Identify who can fulfill your campaign goals, for example:

  • If your goal is to end the occupation of Afghanistan: Congress, national policy members, President
  • If your goal is to pass a local ordinance: Local supervisors
  • If your goal is to get a big turn out at a local event: People in the area

Target your actions through media:

  • To influence Congress, look into “opinion leading” media, such as the NY Times and the Washington Post.
  • To influence local supervisors, it's best to go for local media outlets.
  • To influence the parents who need opt-out info to prevent their kids from getting targeted by the military, we may look for a local newspaper, a school newsletter, or might want to create our own media (handing out flyers, etc.).
  • To get media attention, you have to give the media a reason to cover you by either:
    Creating news
    Piggybacking on another issue/news item

What is news?

  • News is something new! Examples of news: new legislation, a new product, something that hasn't happened before, controversy and conflict, celebrities, holidays and milestones.
  • Other examples: In a small community, what's news is something happening locally, in big cities, you may wish to piggyback on other events, such as a war criminal coming to town.
  • Journalists cover actions that have flair and visual appeal. Monitor the media in your community and tag onto what they're interested in.
  • CODEPINK has succeeded in doing lightning quick actions to respond to what's hot in the media. Find the hot issue, take on a different angle or up the ante and get creative!

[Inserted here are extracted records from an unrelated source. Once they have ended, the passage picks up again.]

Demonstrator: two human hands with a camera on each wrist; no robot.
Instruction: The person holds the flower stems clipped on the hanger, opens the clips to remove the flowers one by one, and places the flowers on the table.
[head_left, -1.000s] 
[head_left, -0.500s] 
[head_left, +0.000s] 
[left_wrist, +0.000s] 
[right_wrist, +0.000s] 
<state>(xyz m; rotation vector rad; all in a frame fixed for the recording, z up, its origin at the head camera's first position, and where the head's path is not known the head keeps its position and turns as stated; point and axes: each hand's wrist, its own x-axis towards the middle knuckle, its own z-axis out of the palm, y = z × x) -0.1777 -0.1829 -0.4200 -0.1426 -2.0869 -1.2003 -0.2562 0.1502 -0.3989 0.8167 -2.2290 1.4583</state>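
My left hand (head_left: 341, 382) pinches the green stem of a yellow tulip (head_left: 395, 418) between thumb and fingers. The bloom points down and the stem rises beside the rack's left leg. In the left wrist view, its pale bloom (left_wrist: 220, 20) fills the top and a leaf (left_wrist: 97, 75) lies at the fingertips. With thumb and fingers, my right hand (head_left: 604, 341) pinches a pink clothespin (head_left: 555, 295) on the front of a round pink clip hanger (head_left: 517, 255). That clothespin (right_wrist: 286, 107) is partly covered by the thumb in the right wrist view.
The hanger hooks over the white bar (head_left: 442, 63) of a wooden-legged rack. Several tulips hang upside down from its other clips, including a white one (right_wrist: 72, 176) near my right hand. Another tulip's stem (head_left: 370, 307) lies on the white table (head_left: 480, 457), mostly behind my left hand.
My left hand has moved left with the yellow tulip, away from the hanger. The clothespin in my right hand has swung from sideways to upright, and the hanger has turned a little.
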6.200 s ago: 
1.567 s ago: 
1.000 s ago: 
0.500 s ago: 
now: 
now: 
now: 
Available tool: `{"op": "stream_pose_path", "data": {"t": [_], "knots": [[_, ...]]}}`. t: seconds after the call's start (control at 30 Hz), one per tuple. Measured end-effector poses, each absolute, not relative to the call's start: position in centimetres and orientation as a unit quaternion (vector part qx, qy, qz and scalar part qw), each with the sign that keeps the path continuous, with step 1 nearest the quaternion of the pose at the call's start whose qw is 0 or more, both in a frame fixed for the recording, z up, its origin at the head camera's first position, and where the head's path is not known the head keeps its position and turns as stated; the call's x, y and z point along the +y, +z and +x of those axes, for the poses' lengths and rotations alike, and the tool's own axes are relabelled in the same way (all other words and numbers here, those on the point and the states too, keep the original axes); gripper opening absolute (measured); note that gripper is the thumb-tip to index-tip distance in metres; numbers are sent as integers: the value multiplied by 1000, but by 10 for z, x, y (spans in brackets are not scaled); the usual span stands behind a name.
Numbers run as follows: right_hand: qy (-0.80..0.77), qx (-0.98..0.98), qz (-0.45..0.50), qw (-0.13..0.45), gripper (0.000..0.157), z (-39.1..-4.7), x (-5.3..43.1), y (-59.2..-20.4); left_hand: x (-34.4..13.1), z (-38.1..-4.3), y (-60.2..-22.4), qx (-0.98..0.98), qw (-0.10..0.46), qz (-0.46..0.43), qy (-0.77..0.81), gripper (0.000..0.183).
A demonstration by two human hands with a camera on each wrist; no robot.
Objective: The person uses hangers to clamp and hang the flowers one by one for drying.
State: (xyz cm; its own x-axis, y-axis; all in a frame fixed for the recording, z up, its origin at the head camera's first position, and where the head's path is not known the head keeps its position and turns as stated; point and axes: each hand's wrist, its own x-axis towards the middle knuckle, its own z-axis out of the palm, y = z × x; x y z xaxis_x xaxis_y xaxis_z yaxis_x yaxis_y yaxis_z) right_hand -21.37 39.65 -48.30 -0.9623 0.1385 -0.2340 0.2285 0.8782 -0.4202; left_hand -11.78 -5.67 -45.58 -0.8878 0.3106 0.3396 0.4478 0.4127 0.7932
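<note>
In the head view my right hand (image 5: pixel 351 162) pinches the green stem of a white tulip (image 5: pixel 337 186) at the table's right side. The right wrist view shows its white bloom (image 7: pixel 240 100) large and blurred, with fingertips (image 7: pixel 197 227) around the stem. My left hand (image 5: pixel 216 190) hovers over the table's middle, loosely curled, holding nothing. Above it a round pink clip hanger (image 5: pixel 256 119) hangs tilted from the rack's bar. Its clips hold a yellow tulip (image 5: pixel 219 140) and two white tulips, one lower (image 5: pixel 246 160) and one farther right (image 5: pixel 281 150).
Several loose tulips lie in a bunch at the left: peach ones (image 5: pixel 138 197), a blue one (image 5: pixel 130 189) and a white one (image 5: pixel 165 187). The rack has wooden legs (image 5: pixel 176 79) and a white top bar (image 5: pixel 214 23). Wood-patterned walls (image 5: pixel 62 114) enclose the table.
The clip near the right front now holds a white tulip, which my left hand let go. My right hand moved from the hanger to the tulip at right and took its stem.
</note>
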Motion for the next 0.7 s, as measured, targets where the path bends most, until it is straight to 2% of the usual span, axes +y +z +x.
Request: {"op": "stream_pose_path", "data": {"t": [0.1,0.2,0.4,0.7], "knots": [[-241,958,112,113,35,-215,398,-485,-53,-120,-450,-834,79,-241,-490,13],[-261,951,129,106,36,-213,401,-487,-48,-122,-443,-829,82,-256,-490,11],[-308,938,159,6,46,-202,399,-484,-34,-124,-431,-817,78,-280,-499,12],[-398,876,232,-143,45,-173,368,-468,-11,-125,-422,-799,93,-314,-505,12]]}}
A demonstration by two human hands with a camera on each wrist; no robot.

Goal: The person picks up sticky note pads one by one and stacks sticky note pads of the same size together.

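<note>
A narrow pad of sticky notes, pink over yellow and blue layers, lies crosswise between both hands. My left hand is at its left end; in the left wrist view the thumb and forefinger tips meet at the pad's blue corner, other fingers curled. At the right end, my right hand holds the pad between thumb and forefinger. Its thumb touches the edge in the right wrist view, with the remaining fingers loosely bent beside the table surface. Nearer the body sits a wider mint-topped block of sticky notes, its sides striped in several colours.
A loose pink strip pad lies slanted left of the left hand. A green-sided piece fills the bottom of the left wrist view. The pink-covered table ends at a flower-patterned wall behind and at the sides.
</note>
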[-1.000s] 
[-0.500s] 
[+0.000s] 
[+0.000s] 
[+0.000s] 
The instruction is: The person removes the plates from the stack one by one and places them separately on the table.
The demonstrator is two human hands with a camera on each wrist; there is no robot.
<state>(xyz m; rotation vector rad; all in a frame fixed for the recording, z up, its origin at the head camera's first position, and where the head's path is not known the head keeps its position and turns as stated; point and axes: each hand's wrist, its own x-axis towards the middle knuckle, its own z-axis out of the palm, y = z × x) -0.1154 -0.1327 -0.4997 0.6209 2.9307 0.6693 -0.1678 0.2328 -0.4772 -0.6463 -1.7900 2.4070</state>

How do you work the press when you're working in coalition with other groups?

  • Get attention at the event: Be very visual, be pink, have signs at the event
  • Before the event: Send out joint press releases, choose the best spokespeople to promote to the media, regardless of which group they belong to, and highlight the group that had taken a lead role in the organizing.

How do you respond to media inquiries at your event?

  • Bring press releases with you, ask the press to sign-in so you'll have their contact info for the future, and introduce the press to the people you want them to talk with. It's really important that you pick someone in your group to be a media liaison and to approach the media to introduce herself, offer to introduce key spokespeople to the media as people to interview.
  • Since reporters will ask you, you should make sure you are able to provide info that you can research on the following pages: CODEPINK Mission | FAQs

Media Tools and Tactics

Writing a press release

  • Write it in an inverted pyramid format: Conclusion first, then supporting facts, with the least interesting information at the end. The lead is used to grab a reporter's attention but should also concisely summarize your "news." Often a quote from a spokesperson is also included. The last sentence or two should reiterate the CODEPINK mission statement.
  • End with ### to signal to reporters that they have the entire document.
  • Send releases on CODEPINK letterhead with a date of release and a contact person's name listed at the top, along with contact info. See samples.

Distribution tactics:

  • Fax your media advisory to all your media outlets, usually only a day or two in advance.

  • Call every media outlet to pitch your story.
    • Ask for the assignment desk or the news desk.
    • Make sure to include the when, where, and why it's newsworthy
    • Don't ask if they've received your press release right off because then they may not stay on the line to hear what you have to say. Offer to send them the press release, even though you know you've already sent it.
    • Say that you're calling from CODEPINK. Develop a personal relationship with reporters so that they'll get to know you over time and will trust your tips on hot stories.
  • Do press calls again on the day of the event (usually before noon is best).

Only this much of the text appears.